Without skipping anything, print all of the data exactly.

DATA SHOWN section start

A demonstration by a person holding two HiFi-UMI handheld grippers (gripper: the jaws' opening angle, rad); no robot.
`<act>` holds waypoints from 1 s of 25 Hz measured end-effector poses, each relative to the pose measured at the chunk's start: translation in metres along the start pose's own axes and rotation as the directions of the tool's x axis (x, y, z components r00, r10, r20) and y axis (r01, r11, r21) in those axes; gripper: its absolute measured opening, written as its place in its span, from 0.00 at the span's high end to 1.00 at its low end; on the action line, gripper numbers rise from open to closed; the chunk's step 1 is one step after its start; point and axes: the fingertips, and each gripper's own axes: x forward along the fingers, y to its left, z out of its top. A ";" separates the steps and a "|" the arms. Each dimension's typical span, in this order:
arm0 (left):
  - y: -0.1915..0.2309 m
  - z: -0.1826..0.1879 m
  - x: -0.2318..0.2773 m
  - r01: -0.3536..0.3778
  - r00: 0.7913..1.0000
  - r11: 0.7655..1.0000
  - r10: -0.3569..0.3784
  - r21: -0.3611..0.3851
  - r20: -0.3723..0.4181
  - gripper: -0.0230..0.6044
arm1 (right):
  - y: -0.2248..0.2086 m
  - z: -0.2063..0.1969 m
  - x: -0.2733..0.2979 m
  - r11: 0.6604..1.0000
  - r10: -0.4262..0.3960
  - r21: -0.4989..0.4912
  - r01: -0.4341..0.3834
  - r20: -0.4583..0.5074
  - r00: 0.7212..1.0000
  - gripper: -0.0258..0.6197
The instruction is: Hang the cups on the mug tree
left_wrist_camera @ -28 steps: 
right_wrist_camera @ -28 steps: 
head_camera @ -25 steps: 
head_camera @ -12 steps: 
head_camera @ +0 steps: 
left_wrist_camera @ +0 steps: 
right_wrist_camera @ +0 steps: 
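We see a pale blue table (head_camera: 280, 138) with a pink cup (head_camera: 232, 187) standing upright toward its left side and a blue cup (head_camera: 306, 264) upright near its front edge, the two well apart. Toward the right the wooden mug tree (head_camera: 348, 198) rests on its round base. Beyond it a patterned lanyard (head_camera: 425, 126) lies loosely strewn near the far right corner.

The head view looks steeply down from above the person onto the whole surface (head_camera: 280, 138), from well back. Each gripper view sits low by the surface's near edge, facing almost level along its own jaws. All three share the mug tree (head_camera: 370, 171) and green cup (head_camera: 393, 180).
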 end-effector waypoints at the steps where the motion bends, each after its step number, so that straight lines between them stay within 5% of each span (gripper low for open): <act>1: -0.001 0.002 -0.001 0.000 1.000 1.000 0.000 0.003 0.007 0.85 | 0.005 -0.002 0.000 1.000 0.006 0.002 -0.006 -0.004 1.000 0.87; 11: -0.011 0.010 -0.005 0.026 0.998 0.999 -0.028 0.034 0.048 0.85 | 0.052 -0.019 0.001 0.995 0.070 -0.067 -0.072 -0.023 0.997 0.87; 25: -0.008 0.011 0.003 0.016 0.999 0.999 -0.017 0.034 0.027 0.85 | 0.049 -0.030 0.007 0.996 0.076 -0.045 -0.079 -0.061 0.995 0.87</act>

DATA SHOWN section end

[TASK ANSWER]
A demonstration by a person holding two HiFi-UMI handheld grippers (gripper: the jaws' opening angle, rad); no robot.
`<act>` holds waypoints from 1 s of 25 Hz measured end-effector poses, each relative to the pose measured at the chunk's start: translation in metres along the start pose's own axes and rotation as the directions of the tool's x axis (x, y, z components r00, r10, r20) and y axis (r01, r11, r21) in those axes; gripper: its absolute measured opening, written as its place in its span, from 0.00 at the span's high end to 1.00 at its low end; on the action line, gripper numbers rise from open to closed; the chunk's step 1 is one step after its start; point and axes: the fingertips, and each gripper's own axes: x forward along the fingers, y to its left, z out of its top. A ";" separates the steps and a "|" the arms. Each dimension's typical span, in this order:
arm0 (left):
  - y: -0.1915..0.2309 m
  - z: -0.1826..0.1879 m
  - x: -0.2318..0.2773 m
  - r01: -0.3536..0.3778
  - r00: 0.7913..1.0000
  - r11: 0.7655..1.0000
  - r10: -0.3569..0.3784
  - r21: -0.3611..0.3851
  - r20: -0.3723..0.4181
  - gripper: -0.0230..0.6044
arm1 (right):
  - y: -0.2248..0.2086 m
  - z: -0.2063..0.1969 m
  - x: -0.2733..0.2979 m
  - r11: 0.6604..1.0000
  - r10: -0.4262..0.3960
  - r21: -0.4989..0.4912
  - r01: -0.4341..0.3834
  - r20: -0.4583..0.5074
  - r00: 0.7212..1.0000
  - gripper: -0.0258..0.6197
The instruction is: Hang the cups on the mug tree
left_wrist_camera @ -28 steps: 
right_wrist_camera @ -28 steps: 
head_camera @ -25 steps: 
head_camera @ -12 steps: 
head_camera @ +0 steps: 
left_wrist_camera @ +0 steps: 
right_wrist_camera @ +0 steps: 
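We see a pale blue table (head_camera: 280, 138) with a pink cup (head_camera: 232, 187) standing upright toward its left side and a blue cup (head_camera: 306, 264) upright near its front edge, the two well apart. Toward the right the wooden mug tree (head_camera: 348, 198) rests on its round base. Beyond it a patterned lanyard (head_camera: 425, 126) lies loosely strewn near the far right corner.

The head view looks steeply down from above the person onto the whole surface (head_camera: 280, 138), from well back. Each gripper view sits low by the surface's near edge, facing almost level along its own jaws. All three share the mug tree (head_camera: 370, 171) and green cup (head_camera: 393, 180).
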 end-effector waypoints at the steps where the motion bends, each after its step number, so that straight lines between them stay within 5% of each span (gripper low for open): <act>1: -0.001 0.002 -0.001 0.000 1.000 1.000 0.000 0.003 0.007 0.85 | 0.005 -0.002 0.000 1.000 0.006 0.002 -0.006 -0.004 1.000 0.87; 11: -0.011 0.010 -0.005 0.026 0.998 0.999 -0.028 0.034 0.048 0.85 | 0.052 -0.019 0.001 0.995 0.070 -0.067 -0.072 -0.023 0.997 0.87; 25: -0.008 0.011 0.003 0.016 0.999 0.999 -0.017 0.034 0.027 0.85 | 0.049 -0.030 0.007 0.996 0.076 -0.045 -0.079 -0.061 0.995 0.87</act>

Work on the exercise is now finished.